Suelte los fórceps agarrando el ápice y manteniendo los fórceps redondeados casi completamente cerrados, utilice un segundo par de fórceps para tirar suavemente del extremo exterior de la boca de la vejiga lejos de los fórceps redondeados y alrededor y sobre la otra punta de los fórceps redondeados para girar la vejiga de adentro hacia afuera. Luego, utilice el segundo par de fórceps para persuadir suavemente a la vejiga invertida de la punta de los fórceps en un mililitro de PBS frío. Y raspa suavemente la capa interna de células epiteliales en el exterior de la vejiga invertida con dos pares de fórceps limpios.
Cuando todas las células hayan sido raspadas, inserte el extremo sinpulchar de un capilar de vidrio tirado en el tapón de goma de un tubo de aspirador y ajuste firmemente el extremo estrecho de una punta de pipeta de un mililitro en el otro extremo abierto del tubo. Ajuste firmemente el extremo estrecho de una pipeta de aspiración de dos mililitros en el extremo abierto y más ancho de la punta de la pipeta de un mililitro y coloque la suspensión de celda raspada bajo un microscopio de disección. Usando un aumento de 20 a 40X, identifique los IBC como grandes agregados fluorescentes y sumerja el extremo fino del capilar de vidrio en un tubo fresco de PBS durante un segundo para reducir la absorción de volumen no deseado a través de la acción capilar.

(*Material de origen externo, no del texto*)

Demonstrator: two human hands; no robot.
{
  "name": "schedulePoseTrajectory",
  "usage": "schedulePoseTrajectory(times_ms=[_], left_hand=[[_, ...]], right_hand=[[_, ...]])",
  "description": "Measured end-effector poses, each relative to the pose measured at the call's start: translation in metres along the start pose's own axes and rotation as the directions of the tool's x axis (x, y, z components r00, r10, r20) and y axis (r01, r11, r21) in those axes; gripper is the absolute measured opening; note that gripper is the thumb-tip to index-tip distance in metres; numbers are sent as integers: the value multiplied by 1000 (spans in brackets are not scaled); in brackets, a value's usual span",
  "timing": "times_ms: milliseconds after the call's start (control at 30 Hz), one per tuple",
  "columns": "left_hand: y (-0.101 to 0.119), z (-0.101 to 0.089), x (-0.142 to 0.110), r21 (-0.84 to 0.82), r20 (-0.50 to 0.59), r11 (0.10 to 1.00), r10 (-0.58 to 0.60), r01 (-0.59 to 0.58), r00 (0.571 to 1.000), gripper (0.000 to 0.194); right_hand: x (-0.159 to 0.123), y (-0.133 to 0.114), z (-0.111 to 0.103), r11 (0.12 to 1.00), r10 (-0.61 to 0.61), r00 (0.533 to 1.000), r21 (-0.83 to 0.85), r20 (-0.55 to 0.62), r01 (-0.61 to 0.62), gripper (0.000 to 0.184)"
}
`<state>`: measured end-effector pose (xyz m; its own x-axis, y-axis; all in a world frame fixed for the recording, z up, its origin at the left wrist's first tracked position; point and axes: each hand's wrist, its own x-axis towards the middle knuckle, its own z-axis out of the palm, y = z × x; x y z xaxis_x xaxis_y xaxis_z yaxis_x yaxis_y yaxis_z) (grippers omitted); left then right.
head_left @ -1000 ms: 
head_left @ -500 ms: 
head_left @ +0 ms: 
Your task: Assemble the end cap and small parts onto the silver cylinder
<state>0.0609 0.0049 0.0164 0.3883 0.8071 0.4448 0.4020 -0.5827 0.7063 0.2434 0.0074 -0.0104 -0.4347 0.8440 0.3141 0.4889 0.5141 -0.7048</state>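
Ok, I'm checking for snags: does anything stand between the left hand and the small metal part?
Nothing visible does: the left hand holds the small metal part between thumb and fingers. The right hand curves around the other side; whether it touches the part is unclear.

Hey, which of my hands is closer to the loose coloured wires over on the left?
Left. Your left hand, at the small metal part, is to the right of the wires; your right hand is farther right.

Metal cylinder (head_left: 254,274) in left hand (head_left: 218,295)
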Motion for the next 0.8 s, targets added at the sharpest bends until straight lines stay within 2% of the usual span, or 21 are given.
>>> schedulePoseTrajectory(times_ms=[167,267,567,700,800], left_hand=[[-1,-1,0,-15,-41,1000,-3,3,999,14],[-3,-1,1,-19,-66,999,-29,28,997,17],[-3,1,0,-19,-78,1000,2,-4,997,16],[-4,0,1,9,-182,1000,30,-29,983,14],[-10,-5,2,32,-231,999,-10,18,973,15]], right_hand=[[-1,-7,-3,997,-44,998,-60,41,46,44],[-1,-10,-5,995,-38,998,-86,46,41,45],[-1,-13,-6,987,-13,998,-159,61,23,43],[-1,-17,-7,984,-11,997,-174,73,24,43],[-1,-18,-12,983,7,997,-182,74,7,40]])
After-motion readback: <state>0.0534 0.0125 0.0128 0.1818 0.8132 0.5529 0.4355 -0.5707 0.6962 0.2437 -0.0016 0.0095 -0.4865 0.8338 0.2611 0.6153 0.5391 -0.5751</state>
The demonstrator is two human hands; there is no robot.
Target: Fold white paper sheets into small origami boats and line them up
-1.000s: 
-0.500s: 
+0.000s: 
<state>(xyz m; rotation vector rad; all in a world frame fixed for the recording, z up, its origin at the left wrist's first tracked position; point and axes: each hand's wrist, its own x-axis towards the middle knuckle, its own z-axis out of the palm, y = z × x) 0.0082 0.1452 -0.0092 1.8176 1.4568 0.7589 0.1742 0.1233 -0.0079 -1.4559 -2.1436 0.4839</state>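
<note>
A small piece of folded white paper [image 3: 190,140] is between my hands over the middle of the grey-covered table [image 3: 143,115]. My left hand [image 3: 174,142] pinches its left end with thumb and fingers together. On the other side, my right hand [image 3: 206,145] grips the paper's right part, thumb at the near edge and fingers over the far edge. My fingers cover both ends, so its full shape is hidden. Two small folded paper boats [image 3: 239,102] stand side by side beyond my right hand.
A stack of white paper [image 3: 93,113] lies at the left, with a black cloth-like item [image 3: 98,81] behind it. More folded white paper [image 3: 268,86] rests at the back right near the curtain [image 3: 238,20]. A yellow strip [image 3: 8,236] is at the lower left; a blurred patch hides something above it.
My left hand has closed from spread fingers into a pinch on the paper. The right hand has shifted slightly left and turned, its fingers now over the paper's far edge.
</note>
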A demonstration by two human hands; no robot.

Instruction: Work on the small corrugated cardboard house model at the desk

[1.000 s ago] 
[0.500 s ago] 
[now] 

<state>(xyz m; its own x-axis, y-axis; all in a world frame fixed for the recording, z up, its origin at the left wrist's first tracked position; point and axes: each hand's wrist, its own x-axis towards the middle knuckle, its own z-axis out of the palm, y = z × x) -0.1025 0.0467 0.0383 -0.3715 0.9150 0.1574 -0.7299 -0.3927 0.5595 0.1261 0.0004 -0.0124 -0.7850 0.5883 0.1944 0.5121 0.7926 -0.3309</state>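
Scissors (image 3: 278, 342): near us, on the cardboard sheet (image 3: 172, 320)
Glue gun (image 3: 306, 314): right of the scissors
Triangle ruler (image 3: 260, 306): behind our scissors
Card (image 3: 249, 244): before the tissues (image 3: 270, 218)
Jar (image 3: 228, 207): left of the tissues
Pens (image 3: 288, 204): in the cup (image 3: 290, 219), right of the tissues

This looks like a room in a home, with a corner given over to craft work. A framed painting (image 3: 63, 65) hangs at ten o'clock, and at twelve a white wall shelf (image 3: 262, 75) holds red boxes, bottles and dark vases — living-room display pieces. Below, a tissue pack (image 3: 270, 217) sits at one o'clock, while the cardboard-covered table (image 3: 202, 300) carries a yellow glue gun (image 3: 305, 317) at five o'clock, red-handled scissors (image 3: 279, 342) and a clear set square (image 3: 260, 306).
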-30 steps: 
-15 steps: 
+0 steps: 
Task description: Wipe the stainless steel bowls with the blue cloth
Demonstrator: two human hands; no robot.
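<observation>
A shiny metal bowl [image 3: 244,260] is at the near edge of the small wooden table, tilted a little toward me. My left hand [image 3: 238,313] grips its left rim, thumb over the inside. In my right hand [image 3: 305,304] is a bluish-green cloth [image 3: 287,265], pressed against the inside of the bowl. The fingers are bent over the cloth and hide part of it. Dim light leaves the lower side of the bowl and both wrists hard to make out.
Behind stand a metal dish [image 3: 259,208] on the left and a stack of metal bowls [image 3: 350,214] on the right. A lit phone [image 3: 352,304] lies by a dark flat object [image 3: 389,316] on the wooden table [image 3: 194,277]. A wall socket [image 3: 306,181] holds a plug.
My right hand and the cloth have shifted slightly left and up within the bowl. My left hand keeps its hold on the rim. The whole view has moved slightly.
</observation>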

Cuando se haya localizado un IBC de interés, lentamente lleve el extremo abierto del tubo capilar hacia el IBC y aplique una fuerza de succión muy pequeña a la pipeta de aspiración para guiar el IBC hacia el capilar de vidrio. A continuación, mueva el capilar a un tubo centrífugo vacío de 1,5 mililitros y aplique una ligera presión positiva para expulsar la gota y el IBC al tubo. Además de la confirmación de la presencia de un solo IBC aislado en el tubo de recogida a través del microscopio de disección, la pureza del IBC aislado puede ser confirmada por microscopía confocal.
Las células aisladas deben mancharse tanto para E.coli como para uroplakin y deben tener entre 50 y 120 micrómetros de tamaño. Después del aislamiento, la presencia y viabilidad de las células bacterianas en el IBC individual se puede confirmar a través de la cuantificación de la unidad formadora de colonias o la reacción cuantitativa en cadena de la polimerasa para equivalentes genómicos. En particular, las células epiteliales no infectadas aisladas con el mismo protocolo no demuestran cantidades cuantificables de bacterias.
Además, el análisis cuantitativo de reacción en cadena de la polimerasa de transcripción inversa confirma la presencia de genes bacterianos en una gama de IBC aislados individualmente y agrupados. Asegúrese siempre de que una micropipeta de la boca pueda recoger y expulsar el líquido fácilmente. No dude en cambiar el capilar o todo el aparato si la micropipeta de la boca se siente ocluida.
Esta técnica de micropipetting bucal nos permite estudiar directa y específicamente las poblaciones intracelulares que se forman durante una infección urinaria experimental. Sin esta técnica, esas poblaciones intracelulares estarían contaminadas y superadas en número por las bacterias extracelulares. Algunos otros agentes infecciosos pueden ser más fácilmente aerosolizados o transmitidos que el E.coli que hemos utilizado en esta aplicación.
En estos casos, algunos controles adicionales pueden estar garantizados, como agregar un filtro o extender el tubo, dependiendo de la aplicación que se esté utilizando. Los IBC aislados mediante esta técnica de micropipetting de la boca pueden utilizarse en otros análisis de células individuales aguas abajo, como QRTPCR o secuenciación de ARN.